Tiens, un disque de science-fiction. Quand on y pense, ça faisait un bail: les amateurs de bruits de valve robotique ont certes pris bonne note du retour en catimini de Jega avec l’édition inespérée de Variance en 2009, mais ils semblent avoir moins célébré le director’s cut final que l’ébauche leakée d’il y dix ans. Et entre les maxis de house analo néo Chicago et les étalons esthétiques boueux de notre époque que sont Flying Lotus et le Swim de Caribou, elle semble loin, très loin, cette époque où les sfx de Richard Devine ou le techstep faisaient cauchemarder les clubbers londoniens. Il semblait donc écrit que la fange dark et mentale du dubstep (celle qui danse exclusivement entre garçons, avec des hoodies noirs sur la tête) se farderait un jour le bébé gris métallisé, et c’est presque sans surprise la bande de junglists repentis d’Autonomic / Exit Records qui s’y colle. Quand on connaît un peu les catalogues consanguins des deux labels (à goûter par exemple sur le Fabriclive de dBridge et Instra:mental), ce n’est pas si étonnant : entre electronica désuète et deep jungle camouflée (ralentie de moitié, en fait), les artistes phares de la bande (dBridge, Commix, ASC, Instra:mental) cisèlent une étrange musique de niche, obstinément rétrofuturiste et d’autant plus obstinée qu’elle rechigne à afficher ses liens de famille avec la branche aristo thunée de la bass music (Burial qui remixe Commix, Skream qui s’essaye à la drum’n’bass à l’ancienne pour la compilation Mosaic vol.1).

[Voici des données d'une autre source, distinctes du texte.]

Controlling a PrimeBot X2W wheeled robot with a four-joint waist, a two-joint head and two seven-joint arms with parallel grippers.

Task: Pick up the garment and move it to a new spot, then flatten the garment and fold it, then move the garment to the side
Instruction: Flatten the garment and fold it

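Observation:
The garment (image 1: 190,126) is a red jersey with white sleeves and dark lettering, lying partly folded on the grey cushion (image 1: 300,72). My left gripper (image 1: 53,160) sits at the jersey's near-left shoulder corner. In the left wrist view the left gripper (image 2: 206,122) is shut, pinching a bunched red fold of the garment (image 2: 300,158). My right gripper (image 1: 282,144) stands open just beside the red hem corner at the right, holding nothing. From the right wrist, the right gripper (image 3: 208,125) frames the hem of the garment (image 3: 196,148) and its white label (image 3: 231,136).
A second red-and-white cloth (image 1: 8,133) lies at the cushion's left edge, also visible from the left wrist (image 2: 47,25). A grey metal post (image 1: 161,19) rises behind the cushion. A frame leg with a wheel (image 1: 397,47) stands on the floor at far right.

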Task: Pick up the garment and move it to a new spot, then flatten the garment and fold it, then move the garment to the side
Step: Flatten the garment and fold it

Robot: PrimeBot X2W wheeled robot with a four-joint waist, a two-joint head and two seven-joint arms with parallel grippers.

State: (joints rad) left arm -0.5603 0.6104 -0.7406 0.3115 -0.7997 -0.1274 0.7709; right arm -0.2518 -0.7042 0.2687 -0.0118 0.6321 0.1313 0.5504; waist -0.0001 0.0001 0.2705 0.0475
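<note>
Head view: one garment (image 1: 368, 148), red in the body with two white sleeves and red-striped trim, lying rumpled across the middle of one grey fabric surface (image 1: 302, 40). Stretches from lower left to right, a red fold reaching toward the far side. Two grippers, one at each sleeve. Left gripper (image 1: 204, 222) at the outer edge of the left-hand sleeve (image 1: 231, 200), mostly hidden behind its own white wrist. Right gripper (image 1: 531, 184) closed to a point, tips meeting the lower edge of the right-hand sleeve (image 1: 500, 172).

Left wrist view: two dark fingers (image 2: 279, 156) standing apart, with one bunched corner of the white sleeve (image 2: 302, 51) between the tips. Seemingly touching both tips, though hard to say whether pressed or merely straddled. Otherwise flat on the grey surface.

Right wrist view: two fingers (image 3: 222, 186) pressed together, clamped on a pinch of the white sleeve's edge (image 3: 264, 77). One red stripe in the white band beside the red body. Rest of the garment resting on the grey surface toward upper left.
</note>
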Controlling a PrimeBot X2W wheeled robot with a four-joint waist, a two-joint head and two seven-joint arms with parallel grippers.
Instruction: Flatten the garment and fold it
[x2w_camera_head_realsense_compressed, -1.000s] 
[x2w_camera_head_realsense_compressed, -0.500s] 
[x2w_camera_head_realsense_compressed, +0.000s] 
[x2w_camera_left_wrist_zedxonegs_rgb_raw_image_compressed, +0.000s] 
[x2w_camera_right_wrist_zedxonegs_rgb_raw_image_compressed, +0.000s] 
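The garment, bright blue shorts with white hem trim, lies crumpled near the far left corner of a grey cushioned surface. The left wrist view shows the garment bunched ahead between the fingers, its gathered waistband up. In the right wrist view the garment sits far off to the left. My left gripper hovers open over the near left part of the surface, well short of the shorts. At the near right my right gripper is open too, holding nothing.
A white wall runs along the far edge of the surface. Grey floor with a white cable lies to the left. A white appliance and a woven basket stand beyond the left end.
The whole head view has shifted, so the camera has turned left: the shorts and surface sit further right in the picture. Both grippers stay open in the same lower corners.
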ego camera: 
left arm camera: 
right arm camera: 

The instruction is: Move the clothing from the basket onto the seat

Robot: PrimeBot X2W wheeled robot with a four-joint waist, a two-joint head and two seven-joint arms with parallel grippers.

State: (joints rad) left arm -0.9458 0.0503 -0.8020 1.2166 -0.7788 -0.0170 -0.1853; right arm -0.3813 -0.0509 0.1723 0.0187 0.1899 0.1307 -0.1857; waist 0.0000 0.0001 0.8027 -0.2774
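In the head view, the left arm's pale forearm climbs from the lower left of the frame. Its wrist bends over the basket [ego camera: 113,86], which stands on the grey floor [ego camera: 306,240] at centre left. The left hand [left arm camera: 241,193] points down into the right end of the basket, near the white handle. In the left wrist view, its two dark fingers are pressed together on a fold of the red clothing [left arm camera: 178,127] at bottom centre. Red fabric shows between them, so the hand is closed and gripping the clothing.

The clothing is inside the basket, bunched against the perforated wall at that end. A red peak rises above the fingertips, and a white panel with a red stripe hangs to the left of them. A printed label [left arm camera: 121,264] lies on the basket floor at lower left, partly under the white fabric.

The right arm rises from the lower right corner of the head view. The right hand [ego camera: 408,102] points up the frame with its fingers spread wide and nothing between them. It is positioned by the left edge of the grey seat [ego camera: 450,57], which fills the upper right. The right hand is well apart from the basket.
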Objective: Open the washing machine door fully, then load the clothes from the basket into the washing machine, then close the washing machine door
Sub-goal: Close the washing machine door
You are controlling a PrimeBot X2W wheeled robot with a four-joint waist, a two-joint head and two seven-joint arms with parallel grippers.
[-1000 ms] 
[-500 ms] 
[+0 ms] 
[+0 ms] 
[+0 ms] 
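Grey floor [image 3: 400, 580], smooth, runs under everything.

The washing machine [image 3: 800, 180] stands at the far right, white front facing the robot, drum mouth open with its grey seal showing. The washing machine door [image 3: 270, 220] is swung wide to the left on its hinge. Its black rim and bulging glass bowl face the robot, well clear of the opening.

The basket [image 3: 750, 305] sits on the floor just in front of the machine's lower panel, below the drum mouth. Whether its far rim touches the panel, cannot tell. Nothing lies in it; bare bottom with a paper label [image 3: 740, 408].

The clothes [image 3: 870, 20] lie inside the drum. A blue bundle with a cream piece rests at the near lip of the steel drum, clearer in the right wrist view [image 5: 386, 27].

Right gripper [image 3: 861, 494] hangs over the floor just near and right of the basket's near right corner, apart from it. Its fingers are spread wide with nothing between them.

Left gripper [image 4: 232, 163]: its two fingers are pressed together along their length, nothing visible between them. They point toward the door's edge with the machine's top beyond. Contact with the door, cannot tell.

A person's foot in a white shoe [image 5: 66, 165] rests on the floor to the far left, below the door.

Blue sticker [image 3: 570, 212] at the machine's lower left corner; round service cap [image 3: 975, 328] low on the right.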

Le cas de They Live, dans lequel officie Consequence (l’un des producteurs les plus emblématiques de la nouvelle génération post jungle) est le plus problématique de tous : découvert avec un maxi en forme de gros clin d’oeil à Autechre période Tri repetae, le duo livre avec Cancel standard l’un des albums les plus wtf ? dans lequel on ait eu le loisir de se paumer depuis des mois. Picorant ses sons et ses images dans quelques grimoires d’ambient, de dubstep et d’IDM gris métallisé ce petit objet sonore refuse à la fois de se laisser parasiter par leurs patterns rythmiques, leurs mélodies et leur univers onirique ; surtout, il tourne le dos aux intentions des trois genres – méditation, ébats ou danse épileptique – pour s’inventer les siennes propres. Sorte de B.O. imaginaire et dispendieuse d’un petit film de SF fauché mais rendu crédible grâce à la magie des CG (pour une fois, on vous jure que le cliché n’est pas outrancier), Cancel standard inclue jusqu’aux bruitages et aux dialogues de sa petite intrigue millésimée post K. Dick early 90s (Freejack de Geoff Murphy, Johnny Mnemonic de Robert Longo, ce genre). A la lumière de cette tentation narrative, on comprend mieux le nom du groupe (They Live est le titre original du génial Invasion Los Angeles de Carpenter, dont les dialogues ont infusé toute la culture geek jusqu’à Duke Nukem) et surtout l’arrivée inopinée dans le dernier tiers du disque de nappes 80s et de basslines salaces qu’on est plus habitués à entendre dans les disques de Legowelt ou les B.O. de Carpenter (pardi) : une petite valeur ajoutée d’images et de vapeur finalement opportune, qui donne à ce petit disque touchant une épaisseur onirique inattendue. Comme si une merdouille hypnagogique avait percuté de plein fouet une B.O. de John Powell remixée par un artiste Schematic, en quelque sorte.